Instructions for the task: Please show every line from the entries that carries the word "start".

Material for this task:
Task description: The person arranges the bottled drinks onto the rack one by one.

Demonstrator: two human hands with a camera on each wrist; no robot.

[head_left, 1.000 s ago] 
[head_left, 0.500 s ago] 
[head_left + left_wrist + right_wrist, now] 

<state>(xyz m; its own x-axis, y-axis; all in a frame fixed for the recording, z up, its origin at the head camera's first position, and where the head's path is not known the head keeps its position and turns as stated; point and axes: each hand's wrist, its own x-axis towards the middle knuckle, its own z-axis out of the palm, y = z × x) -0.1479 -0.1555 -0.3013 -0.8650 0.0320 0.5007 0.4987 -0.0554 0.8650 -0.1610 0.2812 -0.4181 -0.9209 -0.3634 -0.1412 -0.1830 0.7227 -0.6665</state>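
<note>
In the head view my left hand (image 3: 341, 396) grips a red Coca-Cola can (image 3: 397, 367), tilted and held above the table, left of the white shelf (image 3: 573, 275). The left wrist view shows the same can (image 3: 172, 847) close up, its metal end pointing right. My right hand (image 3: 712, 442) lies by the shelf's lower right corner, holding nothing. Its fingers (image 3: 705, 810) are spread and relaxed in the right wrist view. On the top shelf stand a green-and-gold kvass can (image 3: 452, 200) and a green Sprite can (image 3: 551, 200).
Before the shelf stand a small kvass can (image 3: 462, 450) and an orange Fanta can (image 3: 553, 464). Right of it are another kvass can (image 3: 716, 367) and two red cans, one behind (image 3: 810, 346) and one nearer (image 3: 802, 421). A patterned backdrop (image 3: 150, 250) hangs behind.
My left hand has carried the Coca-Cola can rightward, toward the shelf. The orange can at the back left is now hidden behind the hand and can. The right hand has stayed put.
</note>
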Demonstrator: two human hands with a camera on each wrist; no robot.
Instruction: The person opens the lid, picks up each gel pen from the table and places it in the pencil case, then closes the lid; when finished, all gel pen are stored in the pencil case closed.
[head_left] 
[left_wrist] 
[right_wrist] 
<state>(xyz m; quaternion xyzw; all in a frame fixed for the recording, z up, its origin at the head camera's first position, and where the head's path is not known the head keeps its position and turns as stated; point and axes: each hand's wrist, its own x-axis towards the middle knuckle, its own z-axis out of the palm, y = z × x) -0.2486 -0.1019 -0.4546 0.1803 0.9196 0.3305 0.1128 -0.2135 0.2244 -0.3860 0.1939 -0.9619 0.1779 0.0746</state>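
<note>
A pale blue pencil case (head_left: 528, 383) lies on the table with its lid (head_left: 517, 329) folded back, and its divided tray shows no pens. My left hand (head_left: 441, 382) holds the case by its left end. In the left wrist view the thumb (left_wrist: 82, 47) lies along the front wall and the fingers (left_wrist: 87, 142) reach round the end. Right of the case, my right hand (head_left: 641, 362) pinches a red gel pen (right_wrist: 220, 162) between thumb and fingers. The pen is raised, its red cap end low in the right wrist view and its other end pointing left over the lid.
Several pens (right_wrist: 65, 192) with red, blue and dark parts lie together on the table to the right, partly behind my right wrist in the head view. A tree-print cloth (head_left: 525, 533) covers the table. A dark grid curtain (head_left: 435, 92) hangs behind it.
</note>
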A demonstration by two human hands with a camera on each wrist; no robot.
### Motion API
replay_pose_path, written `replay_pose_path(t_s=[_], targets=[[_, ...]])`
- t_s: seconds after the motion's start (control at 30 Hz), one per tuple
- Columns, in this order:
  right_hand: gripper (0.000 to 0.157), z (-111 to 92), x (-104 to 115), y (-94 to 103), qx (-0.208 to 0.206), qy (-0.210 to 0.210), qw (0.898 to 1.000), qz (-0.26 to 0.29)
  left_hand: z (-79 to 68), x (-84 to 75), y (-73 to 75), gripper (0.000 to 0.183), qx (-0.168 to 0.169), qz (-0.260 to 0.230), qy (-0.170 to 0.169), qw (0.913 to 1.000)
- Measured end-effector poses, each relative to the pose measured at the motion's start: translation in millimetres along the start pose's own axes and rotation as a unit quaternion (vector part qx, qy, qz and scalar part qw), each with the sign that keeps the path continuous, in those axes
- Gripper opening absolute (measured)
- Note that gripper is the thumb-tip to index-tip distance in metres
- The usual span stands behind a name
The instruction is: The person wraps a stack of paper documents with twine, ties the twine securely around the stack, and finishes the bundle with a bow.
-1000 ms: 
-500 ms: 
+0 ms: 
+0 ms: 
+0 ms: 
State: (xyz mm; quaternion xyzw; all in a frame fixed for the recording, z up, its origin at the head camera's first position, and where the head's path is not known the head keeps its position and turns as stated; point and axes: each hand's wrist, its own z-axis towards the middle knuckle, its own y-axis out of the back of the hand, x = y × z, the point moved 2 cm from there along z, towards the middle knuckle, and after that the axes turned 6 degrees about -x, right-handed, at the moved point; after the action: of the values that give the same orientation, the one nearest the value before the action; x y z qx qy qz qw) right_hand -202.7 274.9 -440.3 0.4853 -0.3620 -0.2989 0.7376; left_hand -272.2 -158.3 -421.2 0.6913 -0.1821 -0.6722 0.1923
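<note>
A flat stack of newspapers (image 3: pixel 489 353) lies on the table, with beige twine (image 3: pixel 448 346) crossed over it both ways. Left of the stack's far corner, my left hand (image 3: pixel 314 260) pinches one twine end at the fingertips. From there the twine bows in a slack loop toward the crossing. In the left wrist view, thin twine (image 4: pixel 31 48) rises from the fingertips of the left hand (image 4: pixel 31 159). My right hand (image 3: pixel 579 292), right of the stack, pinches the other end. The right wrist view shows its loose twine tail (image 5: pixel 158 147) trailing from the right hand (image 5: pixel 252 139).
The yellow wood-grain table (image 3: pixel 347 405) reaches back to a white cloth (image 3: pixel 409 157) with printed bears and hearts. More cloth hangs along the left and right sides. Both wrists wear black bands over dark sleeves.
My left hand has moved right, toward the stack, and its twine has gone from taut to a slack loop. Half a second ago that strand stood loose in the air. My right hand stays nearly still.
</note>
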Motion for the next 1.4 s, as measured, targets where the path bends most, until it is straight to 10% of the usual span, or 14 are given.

Reply:
- t_s: seconds after the motion's start (control at 30 Hz), one per tuple
- Measured end-effector poses, each relative to the pose measured at the motion's start: translation in millimetres along the start pose's own axes and rotation as a unit quaternion (vector part qx, qy, qz and scalar part qw), each with the sign that keeps the path continuous, in those axes

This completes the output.